Apparently it was also mid.
I still think the dumbest player trade, or rather the one with the least justifiable reasoning behind it, was one you didn’t mention: Deandre Hopkins on a cheap-for-his-level-of-play contract for a 2nd and a toxic asset in post-injury, old, overpaid David Johnson. I can’t even begin to imagine the reasoning where this managed to work out, where I can at least imagine things like the Luka trade working out if, say, Luka continues to be a black hole on D and Anthony Davis never gets injured.
Did you know Epic Mickey got a sequel? And a remake on Switch? Apparently the sequel was flat out bad! At least, usually that’s what a 57-64 range of scores on MetaCritic means.

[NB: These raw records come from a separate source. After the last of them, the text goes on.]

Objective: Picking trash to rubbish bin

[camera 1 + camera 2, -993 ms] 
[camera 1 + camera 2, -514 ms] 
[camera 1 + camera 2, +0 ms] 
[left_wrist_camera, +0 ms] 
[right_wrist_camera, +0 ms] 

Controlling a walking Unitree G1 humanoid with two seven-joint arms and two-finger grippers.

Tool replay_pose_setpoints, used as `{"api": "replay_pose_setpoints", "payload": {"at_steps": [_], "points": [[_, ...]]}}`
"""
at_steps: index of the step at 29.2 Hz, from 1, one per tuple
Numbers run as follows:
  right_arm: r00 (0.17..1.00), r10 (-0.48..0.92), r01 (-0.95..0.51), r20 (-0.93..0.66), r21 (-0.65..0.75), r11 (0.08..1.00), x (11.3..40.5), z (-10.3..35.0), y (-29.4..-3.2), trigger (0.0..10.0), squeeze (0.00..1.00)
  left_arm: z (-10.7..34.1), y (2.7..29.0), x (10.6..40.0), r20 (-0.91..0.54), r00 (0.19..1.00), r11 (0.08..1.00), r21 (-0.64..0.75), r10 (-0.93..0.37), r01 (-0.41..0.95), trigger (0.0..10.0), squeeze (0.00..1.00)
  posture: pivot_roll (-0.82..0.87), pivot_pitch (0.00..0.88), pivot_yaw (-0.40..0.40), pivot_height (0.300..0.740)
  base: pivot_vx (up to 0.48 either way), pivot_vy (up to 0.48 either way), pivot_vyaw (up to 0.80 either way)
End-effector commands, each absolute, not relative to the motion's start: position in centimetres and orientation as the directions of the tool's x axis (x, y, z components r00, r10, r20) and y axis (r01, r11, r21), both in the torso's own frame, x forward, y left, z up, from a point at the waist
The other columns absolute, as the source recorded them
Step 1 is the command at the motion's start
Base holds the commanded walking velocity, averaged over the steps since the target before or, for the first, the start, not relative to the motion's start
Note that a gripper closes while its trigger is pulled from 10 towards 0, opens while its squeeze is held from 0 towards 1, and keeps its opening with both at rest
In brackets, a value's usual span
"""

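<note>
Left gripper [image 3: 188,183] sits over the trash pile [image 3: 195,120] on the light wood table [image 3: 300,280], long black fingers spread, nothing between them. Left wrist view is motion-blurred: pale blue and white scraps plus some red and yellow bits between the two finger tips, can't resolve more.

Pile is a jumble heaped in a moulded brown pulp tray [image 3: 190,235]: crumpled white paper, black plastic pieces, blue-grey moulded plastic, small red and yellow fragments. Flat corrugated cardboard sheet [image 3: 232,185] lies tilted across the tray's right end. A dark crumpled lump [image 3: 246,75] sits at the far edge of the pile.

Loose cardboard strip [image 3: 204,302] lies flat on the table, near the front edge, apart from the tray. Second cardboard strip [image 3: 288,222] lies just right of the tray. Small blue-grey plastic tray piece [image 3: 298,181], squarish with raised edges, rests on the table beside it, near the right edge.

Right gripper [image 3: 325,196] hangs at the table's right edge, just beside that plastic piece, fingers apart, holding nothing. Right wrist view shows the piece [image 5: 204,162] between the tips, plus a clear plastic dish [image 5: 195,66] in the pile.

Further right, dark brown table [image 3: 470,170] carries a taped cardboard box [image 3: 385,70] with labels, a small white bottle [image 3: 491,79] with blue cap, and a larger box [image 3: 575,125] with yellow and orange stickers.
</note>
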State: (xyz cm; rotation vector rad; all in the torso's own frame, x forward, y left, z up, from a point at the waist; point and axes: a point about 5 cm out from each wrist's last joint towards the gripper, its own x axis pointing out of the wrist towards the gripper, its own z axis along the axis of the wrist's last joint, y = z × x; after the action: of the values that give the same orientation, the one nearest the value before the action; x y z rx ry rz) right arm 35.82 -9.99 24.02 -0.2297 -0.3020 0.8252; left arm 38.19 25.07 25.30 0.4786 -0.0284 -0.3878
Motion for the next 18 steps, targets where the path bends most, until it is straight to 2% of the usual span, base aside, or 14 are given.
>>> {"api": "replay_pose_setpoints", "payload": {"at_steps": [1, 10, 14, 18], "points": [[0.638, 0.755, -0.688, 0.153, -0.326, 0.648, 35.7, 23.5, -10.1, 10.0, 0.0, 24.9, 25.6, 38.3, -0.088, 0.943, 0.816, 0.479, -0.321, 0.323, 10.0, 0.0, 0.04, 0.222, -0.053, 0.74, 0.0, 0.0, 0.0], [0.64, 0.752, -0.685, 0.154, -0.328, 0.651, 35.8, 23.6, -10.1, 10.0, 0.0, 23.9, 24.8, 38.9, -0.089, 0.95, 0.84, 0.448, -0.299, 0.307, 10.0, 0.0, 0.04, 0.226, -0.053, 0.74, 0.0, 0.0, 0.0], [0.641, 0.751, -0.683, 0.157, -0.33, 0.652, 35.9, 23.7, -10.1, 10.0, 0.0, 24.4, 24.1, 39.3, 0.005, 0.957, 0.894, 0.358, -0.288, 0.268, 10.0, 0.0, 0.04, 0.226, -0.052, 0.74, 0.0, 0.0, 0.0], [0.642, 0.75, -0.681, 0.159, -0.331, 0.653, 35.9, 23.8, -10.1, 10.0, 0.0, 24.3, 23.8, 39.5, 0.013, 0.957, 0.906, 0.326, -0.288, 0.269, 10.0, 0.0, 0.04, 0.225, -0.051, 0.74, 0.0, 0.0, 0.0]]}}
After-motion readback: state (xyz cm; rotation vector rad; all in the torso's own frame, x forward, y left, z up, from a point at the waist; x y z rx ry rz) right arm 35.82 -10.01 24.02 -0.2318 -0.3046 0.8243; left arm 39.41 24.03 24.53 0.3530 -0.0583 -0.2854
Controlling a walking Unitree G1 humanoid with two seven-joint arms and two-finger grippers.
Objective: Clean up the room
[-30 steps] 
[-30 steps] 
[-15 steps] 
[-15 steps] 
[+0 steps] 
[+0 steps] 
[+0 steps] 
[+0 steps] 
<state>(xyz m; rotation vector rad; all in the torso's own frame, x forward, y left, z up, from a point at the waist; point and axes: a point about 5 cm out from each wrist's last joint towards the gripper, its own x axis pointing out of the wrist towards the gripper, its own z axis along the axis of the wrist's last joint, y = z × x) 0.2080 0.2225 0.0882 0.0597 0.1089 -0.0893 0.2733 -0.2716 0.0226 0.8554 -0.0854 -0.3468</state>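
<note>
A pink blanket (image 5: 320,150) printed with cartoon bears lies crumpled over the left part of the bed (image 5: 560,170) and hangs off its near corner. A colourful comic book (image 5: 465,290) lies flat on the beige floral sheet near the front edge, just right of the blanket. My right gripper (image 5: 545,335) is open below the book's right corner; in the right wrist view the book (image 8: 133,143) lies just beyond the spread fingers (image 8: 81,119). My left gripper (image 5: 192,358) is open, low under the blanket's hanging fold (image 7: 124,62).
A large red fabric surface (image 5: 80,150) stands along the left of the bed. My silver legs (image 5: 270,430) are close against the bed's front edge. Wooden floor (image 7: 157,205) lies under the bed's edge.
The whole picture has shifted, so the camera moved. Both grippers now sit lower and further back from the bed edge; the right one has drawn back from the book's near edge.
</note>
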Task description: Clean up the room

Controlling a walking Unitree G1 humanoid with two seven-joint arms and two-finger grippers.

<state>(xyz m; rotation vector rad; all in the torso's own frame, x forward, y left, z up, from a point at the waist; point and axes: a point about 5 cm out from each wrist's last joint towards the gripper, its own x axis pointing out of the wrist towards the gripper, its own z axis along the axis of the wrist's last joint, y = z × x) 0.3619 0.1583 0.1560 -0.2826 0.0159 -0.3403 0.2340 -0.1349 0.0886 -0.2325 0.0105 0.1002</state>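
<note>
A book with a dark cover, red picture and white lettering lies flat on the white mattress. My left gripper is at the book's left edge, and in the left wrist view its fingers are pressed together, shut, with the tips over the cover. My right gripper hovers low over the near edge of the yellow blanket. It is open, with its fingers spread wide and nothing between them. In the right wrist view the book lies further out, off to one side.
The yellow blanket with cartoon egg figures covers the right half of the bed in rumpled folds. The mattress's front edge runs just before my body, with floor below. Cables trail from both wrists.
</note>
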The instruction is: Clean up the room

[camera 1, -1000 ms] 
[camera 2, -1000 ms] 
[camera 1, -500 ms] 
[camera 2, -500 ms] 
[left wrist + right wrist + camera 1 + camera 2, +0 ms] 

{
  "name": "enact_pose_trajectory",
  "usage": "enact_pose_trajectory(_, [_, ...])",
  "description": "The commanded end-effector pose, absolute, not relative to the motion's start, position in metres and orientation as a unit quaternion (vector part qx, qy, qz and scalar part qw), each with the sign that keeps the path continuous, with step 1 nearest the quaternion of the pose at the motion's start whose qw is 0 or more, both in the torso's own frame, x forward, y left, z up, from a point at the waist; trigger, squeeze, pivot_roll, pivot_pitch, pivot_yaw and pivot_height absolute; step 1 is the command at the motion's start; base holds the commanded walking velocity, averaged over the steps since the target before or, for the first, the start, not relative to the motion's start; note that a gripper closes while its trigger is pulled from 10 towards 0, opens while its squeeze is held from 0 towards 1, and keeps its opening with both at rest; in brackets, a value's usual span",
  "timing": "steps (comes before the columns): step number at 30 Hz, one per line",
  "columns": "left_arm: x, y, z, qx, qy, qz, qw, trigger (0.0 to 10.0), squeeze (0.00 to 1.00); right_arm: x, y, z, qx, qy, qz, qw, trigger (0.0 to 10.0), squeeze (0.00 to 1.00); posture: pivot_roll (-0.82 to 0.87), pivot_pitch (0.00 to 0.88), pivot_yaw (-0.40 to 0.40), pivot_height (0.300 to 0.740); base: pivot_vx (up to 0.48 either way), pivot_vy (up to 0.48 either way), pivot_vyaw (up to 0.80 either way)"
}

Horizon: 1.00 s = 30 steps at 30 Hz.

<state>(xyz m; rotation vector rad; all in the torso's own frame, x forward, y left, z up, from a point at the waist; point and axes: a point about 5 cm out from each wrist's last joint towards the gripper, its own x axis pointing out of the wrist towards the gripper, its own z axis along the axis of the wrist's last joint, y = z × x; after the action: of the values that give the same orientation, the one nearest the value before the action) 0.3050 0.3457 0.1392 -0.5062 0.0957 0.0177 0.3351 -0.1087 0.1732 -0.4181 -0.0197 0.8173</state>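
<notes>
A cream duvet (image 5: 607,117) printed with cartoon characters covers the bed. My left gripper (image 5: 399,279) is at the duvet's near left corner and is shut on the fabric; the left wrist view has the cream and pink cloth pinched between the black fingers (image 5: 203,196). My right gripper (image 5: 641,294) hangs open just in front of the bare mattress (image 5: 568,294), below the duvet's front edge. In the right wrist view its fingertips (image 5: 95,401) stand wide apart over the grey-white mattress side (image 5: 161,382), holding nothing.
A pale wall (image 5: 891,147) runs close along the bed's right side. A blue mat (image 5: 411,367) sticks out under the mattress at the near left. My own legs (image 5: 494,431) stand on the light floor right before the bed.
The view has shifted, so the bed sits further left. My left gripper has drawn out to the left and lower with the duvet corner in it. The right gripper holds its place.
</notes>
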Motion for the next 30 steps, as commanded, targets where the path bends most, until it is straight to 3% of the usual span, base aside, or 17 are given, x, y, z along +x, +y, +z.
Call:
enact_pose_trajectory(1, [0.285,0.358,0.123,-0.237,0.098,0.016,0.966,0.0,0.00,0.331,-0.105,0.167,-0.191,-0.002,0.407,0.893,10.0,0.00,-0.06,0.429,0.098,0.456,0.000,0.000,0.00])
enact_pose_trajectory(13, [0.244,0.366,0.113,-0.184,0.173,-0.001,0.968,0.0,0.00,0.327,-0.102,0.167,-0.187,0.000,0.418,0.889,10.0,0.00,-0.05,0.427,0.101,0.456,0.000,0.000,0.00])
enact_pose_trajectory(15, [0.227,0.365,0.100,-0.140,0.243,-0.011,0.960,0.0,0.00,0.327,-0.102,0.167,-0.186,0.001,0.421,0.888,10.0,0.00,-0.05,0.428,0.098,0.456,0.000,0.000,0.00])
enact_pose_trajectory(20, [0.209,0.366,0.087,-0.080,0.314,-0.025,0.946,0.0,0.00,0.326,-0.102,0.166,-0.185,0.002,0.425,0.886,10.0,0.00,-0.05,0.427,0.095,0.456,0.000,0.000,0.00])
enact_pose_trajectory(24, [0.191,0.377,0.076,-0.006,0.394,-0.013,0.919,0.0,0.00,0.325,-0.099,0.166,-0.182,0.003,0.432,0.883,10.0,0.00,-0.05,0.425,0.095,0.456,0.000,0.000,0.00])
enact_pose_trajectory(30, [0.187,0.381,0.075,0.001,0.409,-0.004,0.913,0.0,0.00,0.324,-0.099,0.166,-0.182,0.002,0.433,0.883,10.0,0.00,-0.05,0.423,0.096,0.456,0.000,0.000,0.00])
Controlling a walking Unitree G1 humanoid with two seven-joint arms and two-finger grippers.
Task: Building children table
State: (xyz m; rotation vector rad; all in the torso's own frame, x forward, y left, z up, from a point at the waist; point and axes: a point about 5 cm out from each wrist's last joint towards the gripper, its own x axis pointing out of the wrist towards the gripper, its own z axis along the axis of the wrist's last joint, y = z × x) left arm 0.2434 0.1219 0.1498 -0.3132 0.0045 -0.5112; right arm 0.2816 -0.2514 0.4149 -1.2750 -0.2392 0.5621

that does seem to me like a weirder trade than when the Tigers and Indians traded managers in the… 60s? 70s? some time when they were both complete ass, I forget the exact year
I’m absolutely showing this to my daughter. She hates football and sports in general but LOVES Oswald and collects stuff with him. In the last few years, she got into pin trading and she already has probably 15 Oswald pins. Don’t hold me to the number. I know pro traders that are jealous of the special edition pins she has of him. That includes, pop, plushes, hats, and shirts. So obviously, I’D DO THIS TRADE!
And, of course, this comes out on the day that the NFL essentially traded some of its properties to Disney (including NFL RedZone) in order to turn ESPN into a 24×7 propaganda network.
We can connect with da youth by having Oswald announce the games.